## Heatmap Composite: Spectrogram and Attention Rollout Analysis
### Overview
The image presents a composite of five heatmaps comparing spectrogram data and attention rollout patterns across left/right channels. The visualizations use a blue-to-yellow color gradient to represent intensity/magnitude, with darker blue indicating lower values and brighter yellow indicating higher values.
### Components/Axes
1. **Primary Axes**:
- **Y-axis (Left/Right)**: Labeled "Left" (top) and "Right" (bottom) for channel differentiation
- **X-axis (Time)**: Labeled "time" with 0-8 second markers
- **Secondary Y-axis (Frequency)**: Labeled "freq./kHz" with 0-6 kHz markers
2. **Heatmap Labels**:
- **(a) Spectrogram**: Baseline audio representation
- **(b) TE-L Attention Rollout**: Left channel attention distribution
- **(c) TE-R Attention Rollout**: Right channel attention distribution
- **(d) TE-C Attention Rollout**: Combined channel attention distribution
3. **Color Scale**:
- Implied blue-yellow gradient (no explicit legend)

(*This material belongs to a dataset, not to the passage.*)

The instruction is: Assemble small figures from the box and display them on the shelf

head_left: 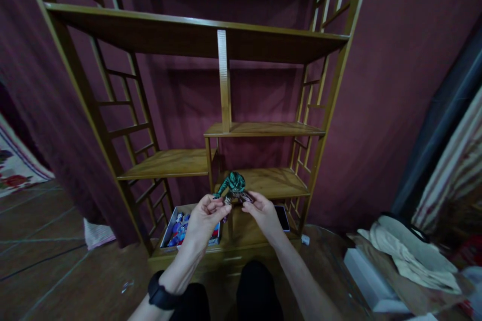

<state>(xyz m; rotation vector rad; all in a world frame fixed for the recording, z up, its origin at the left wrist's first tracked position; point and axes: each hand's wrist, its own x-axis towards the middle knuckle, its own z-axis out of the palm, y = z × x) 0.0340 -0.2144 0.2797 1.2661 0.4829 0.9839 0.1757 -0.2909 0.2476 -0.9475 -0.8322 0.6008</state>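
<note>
Between my two hands I hold a shiny green and dark reddish toy figure (pixel 234 183) up in front of the shelf unit. My left hand (pixel 208 214) pinches it at the left side, thumb and fingers closed. On the other side my right hand (pixel 262 210) grips a reddish lower part of it. The fingers cover some of the figure's lower portion. Behind my left hand, a white open box (pixel 170 233) with several blue, purple and red toy pieces sits on the lowest board.
A wooden shelf unit (pixel 259 131) with staggered boards stands against the purple wall. Beyond my right hand lies a dark-screened tablet or phone (pixel 281 217). Cloth (pixel 410 256) and a white box (pixel 371 281) are on the floor at right. My knees (pixel 259 288) are below.
</note>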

- Yellow regions indicate highest intensity/magnitude
### Detailed Analysis
1. **Spectrogram (a)**:
- Shows uniform distribution across 0-6 kHz and 0-8s
- Yellow bands at 2-4 kHz (0-2s) and 4-6 kHz (6-8s) suggest dominant frequencies
- Left/right channels show identical patterns
2. **TE-L Attention Rollout (b)**:
- Left channel shows:
- Strong attention at 2-4 kHz (0-2s)
- Secondary focus at 4-6 kHz (4-6s)
- Right channel shows:
- Concentrated attention at 4-6 kHz (2-4s)

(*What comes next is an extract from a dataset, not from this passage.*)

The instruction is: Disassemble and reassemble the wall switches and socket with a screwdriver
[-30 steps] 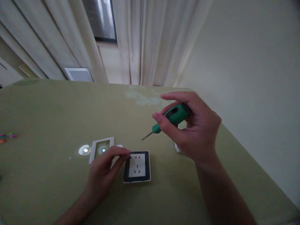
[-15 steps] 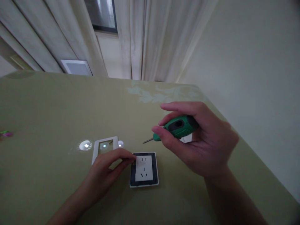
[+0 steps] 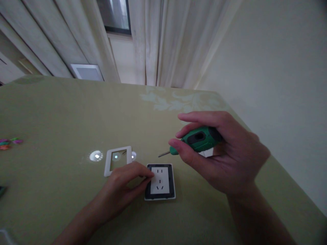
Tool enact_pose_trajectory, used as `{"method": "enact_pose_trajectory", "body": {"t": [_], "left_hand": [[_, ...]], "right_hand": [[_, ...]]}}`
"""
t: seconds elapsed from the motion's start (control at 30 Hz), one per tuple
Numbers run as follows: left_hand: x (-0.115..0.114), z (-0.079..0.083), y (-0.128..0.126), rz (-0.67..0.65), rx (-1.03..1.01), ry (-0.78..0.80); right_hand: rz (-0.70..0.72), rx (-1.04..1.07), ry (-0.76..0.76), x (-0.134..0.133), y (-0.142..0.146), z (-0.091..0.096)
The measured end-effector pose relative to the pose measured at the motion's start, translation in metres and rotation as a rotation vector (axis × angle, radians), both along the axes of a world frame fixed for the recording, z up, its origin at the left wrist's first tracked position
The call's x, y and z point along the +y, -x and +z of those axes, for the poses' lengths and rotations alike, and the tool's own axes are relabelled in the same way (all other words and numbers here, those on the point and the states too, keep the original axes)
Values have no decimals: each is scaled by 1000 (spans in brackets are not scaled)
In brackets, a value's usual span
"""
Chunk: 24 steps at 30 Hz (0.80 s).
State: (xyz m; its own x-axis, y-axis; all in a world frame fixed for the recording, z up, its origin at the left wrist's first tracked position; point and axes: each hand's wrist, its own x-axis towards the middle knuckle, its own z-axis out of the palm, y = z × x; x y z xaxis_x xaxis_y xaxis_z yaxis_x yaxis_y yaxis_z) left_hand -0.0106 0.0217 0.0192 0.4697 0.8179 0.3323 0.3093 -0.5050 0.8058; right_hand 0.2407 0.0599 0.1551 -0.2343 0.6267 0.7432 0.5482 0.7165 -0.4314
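A wall socket [image 3: 159, 187] with a white face and dark surround lies face up on the table. My left hand [image 3: 125, 182] grips it by its left edge, with the index fingertip over the face and the thumb lower at the side. Above and to the right, my right hand [image 3: 217, 153] holds a green and black screwdriver [image 3: 200, 137] by its handle. The metal tip points left and sits just beyond the socket's far edge, apart from it. A white socket frame [image 3: 119, 149] lies flat behind my left hand, which hides part of it.
The table [image 3: 76, 112] has a glossy green cover with reflected lights. Small colourful pieces [image 3: 9, 143] lie at the far left, and a dark object [image 3: 2, 190] is cut off at the left edge. Curtains [image 3: 145, 41] hang behind, and a wall [image 3: 286, 85] stands along the right.
The view has shifted slightly, bringing more of the left side into sight. My left index finger reaches further onto the socket's face. The screwdriver stays in my right hand, off the socket.
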Motion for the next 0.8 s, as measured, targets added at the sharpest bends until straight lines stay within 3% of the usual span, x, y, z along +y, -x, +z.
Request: {"method": "enact_pose_trajectory", "body": {"t": [0.4,0.8], "left_hand": [[2,-3,4,-70,29,-93],[3,-3,2,-10,29,12]], "right_hand": [[32,-9,-10,-5,0,4],[41,-23,31,-8,1,8]]}}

- Faint attention at 2-4 kHz (6-8s)
3. **TE-R Attention Rollout (c)**:
- Right channel demonstrates:
- Dominant attention at 4-6 kHz (2-4s)
- Secondary focus at 2-4 kHz (6-8s)
- Left channel shows:
- Weak attention at 2-4 kHz (0-2s)
- Minimal activity elsewhere
### Key Observations
1. **Channel Asymmetry**:
- Right channel (TE-R) shows 3x stronger attention at 4-6 kHz (2-4s) vs left channel
- Left channel (TE-L) exhibits broader frequency distribution
2. **Temporal Focus**:
- Attention peaks consistently occur between 2-4 seconds across all channels
- Spectrogram shows sustained energy at 2-4 kHz throughout the duration
3. **Attention Correlation**:
- TE-C (combined) heatmap reveals:
- Strongest attention at 4-6 kHz (2-4s)
- Secondary focus at 2-4 kHz (6-8s)
- Suggests model prioritizes mid-frequency range during mid-duration
### Interpretation
The data demonstrates lateralized processing patterns:
- **Right channel dominance**: Mid-frequency (4-6 kHz) attention during mid-duration (2-4s) suggests right-hemisphere specialization for temporal processing
- **Left channel breadth**: Broader frequency distribution indicates left-hemisphere involvement in general spectral analysis
- **Temporal alignment**: Attention peaks at 2-4s across all channels correlate with potential phonetic processing windows in speech analysis
Notable anomalies include the TE-R's 2-4 kHz focus at 6-8s, which deviates from the primary attention pattern. This could indicate either:
1. Late-stage processing of lower-frequency components
2. Artifact from data preprocessing
3. Unique acoustic feature in the right channel input
The consistent 2-4 kHz attention in spectrogram suggests this frequency range contains critical information for the model's task, while the attention rollout reveals how this information is dynamically weighted over time.